На переднем струге стоят под Ермаковой иконой-знаменем Черкас Александров да Матвей Мещеряк, смотрят вдаль.
На одном из стругов мужики, бабы, кучей навалены сохи и бороны. Там же Савка Керкун и остячка Анна, занятая кормлением своего семейства.
На носу струга стоит, замотанная в темный платок, Алена, как и атаманы Мещеряк с Александровым, смотрит вдаль.
Жена Савки Керкуна сует в рот ложку с едой самому младшему, уже полуторагодовалому сынишке, поит из кружки. А старший, уже почти пятилетний, широкоскулый парнишка бросил кусок хлеба на скатерть, потянулся к отцовской сабле, прислоненной к борту струга.

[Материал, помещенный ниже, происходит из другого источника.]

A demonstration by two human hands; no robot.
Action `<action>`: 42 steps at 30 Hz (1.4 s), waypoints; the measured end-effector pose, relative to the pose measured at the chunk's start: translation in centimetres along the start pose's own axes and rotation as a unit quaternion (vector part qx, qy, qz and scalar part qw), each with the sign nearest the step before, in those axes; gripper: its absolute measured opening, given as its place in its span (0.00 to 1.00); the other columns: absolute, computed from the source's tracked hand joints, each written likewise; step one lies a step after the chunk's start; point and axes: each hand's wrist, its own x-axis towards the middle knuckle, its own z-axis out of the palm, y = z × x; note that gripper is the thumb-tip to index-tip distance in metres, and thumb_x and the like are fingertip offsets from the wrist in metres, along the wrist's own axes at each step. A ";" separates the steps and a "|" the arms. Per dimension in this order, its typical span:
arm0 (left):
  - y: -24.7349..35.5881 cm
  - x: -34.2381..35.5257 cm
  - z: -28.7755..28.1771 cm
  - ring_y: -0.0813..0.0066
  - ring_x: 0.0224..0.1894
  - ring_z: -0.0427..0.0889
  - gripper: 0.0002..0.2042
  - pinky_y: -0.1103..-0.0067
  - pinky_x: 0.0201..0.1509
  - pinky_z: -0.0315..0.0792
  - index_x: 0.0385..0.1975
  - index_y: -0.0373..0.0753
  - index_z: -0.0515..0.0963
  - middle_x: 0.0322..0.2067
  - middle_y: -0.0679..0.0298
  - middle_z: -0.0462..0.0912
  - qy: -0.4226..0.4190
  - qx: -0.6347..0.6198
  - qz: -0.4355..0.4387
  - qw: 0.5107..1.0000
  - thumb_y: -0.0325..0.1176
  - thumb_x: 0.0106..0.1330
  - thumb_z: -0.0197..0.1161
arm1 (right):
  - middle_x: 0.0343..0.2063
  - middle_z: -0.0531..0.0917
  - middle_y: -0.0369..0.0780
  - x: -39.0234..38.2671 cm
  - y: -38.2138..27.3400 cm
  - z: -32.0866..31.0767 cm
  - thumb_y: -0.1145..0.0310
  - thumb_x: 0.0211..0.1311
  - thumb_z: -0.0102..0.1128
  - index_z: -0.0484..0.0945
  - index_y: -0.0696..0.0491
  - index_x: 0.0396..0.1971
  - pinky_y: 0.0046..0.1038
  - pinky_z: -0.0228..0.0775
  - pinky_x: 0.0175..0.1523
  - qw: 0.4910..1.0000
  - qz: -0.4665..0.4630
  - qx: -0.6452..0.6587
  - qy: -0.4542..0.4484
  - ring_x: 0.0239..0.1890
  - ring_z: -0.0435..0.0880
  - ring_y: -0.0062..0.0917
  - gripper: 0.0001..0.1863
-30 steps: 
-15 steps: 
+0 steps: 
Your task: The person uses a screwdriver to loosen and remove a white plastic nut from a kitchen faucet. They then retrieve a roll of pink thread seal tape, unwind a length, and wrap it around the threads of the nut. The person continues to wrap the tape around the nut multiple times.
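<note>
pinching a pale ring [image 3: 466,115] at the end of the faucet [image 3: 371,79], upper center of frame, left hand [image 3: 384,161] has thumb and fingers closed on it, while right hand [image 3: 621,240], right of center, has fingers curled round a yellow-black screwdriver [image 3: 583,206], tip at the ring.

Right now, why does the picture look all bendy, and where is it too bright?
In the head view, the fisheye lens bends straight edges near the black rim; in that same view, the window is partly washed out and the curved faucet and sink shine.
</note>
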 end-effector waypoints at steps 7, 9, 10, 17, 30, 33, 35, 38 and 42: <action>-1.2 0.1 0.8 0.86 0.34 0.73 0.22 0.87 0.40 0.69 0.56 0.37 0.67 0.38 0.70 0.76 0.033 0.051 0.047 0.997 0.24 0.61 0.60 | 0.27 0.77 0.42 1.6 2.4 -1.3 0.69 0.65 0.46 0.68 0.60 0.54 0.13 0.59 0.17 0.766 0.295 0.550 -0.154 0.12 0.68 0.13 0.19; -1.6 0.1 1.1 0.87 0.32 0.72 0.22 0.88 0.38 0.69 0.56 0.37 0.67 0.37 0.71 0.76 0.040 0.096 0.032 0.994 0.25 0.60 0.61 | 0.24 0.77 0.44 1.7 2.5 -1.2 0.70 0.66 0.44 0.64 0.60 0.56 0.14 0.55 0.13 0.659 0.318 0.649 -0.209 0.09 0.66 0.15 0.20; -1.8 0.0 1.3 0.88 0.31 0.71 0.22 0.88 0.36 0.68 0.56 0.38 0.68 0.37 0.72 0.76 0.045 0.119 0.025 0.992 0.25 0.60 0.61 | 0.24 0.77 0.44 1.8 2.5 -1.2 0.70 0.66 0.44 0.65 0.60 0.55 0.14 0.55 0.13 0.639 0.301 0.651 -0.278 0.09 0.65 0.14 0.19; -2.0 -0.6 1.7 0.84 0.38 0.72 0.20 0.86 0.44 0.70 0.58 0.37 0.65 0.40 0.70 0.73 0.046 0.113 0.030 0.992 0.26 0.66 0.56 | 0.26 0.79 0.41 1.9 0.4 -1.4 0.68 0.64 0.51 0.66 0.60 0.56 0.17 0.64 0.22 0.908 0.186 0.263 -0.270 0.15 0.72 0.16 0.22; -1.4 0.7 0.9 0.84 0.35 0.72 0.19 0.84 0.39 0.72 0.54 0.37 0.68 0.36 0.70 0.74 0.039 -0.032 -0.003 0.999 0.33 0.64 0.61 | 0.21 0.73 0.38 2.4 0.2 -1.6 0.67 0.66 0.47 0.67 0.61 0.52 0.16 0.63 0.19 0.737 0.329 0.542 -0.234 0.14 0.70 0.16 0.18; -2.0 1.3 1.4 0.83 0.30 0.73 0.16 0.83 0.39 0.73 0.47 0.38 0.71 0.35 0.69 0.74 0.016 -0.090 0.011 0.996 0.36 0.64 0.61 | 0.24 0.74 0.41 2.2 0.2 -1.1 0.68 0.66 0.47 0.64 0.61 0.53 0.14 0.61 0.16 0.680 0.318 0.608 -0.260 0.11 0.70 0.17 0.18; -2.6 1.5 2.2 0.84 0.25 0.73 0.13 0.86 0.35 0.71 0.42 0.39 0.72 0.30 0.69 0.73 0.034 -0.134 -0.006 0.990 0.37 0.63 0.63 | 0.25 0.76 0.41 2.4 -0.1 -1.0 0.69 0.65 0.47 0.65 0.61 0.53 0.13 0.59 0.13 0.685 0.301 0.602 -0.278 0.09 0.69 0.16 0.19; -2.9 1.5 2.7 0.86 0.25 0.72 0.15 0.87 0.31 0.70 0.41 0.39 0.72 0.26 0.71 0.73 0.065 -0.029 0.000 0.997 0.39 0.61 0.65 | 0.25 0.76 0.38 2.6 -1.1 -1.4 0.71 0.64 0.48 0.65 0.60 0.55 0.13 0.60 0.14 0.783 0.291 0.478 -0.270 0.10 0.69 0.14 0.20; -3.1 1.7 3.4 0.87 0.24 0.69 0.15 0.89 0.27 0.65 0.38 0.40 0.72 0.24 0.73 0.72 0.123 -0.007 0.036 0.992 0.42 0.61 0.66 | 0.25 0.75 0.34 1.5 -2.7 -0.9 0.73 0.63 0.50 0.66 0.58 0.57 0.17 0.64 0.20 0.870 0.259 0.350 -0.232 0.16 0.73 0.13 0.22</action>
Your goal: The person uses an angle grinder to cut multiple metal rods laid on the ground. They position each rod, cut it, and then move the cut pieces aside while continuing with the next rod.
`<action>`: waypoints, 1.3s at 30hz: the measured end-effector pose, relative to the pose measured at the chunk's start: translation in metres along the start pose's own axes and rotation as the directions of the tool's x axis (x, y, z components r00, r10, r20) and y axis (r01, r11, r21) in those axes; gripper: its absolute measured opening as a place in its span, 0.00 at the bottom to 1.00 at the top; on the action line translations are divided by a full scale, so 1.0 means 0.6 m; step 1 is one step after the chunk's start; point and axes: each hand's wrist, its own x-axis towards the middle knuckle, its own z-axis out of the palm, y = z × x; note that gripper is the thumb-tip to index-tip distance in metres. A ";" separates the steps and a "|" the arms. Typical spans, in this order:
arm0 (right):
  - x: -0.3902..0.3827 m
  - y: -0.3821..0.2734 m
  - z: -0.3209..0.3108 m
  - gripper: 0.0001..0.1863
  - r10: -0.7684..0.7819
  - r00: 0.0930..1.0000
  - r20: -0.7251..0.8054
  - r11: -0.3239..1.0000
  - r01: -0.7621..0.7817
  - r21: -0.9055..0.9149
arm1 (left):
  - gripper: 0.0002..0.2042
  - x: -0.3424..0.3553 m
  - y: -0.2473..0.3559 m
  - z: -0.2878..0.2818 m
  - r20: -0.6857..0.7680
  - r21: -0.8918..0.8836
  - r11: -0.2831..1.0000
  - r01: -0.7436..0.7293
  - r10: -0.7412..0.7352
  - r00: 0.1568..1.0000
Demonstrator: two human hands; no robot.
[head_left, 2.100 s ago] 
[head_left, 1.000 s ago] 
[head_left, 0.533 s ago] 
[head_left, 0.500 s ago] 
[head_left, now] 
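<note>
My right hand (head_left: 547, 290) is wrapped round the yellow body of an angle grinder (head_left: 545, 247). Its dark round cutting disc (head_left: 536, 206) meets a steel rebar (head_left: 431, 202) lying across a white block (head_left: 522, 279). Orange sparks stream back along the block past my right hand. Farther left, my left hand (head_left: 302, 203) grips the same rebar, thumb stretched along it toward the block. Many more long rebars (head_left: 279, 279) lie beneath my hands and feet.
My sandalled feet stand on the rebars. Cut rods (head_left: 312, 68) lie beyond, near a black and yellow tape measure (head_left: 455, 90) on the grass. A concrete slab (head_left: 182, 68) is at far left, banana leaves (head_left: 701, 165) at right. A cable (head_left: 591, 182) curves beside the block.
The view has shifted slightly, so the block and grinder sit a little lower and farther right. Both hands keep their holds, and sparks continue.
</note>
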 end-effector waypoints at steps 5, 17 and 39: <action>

— Не трожь пока, — оторвался Керкун от каши. — Обрежешься!
Мальчишка захныкал.
Завертел головой и младший, отказываясь от еды Заплакал.
— Ну-к, веселей, казачки-остячки! — проговорил отец. — В Сибирь родимую возвращаетесь! Домо-ой!
Позади Алены возникла Мария, проговорила тихонько:
— Ох, Алена… Гляди не гляди — Ермак не встретит.
— Встретит! — возразила Алена. — Мертвым его ни кто не видел. Он живой. — Мария присела рядом с Керкуном.
— Упрямая…
Керкун глянул на Алену, произнес:
— Правду говорит. Людская память об Ермаке никогда не помрет.
РАССКАЗЫ
Трудные дни
Домой идти не хотелось.
Петр Ильич Скороходов долго стоял на берегу реки и смотрел на воду. Солнце давно село, купающихся уже не было. Только несколько белых лодок в беспорядке чертили спокойную, начинающую чернеть гладь залива. На одной из лодок играли на гитаре. Где-то испуганно и вместе с тем восторженно повизгивал девичий голосок.
Вот так же испуганно и восторженно вскрикивала Вера Николаевна, тогда просто Верочка, когда он умышленно делал неловкое движение и качал лодку. По ее озорным, чуть прищуренным глазам Скороходов видел, что ей еще хочется испытать это хватающее за сердце мгновение, когда от неожиданного толчка лодка чуть не опрокидывается. И он снова, как бы невзначай, качал лодку…
Все это было несколько лет назад, перед свадьбой. А сейчас… Сейчас домой, к Вере Николаевне, идти не хотелось.
Когда совсем стемнело, лодки одна за другой стали приставать к берегу, и катающиеся с хохотом прыгали на влажный песок. Неожиданно Скороходов услышал:
— Ба, инженер Скороходов! Здравствуй, Петр Ильич. Заждались вас, батенька. Как командировка?
Главный бухгалтер завода Потапов долго тряс руку Скороходова. От Потапова чуть слышно пахло водорослями, и Скороходов даже подумал, не запутался ли в пышных усах бухгалтера стебелек речной травы.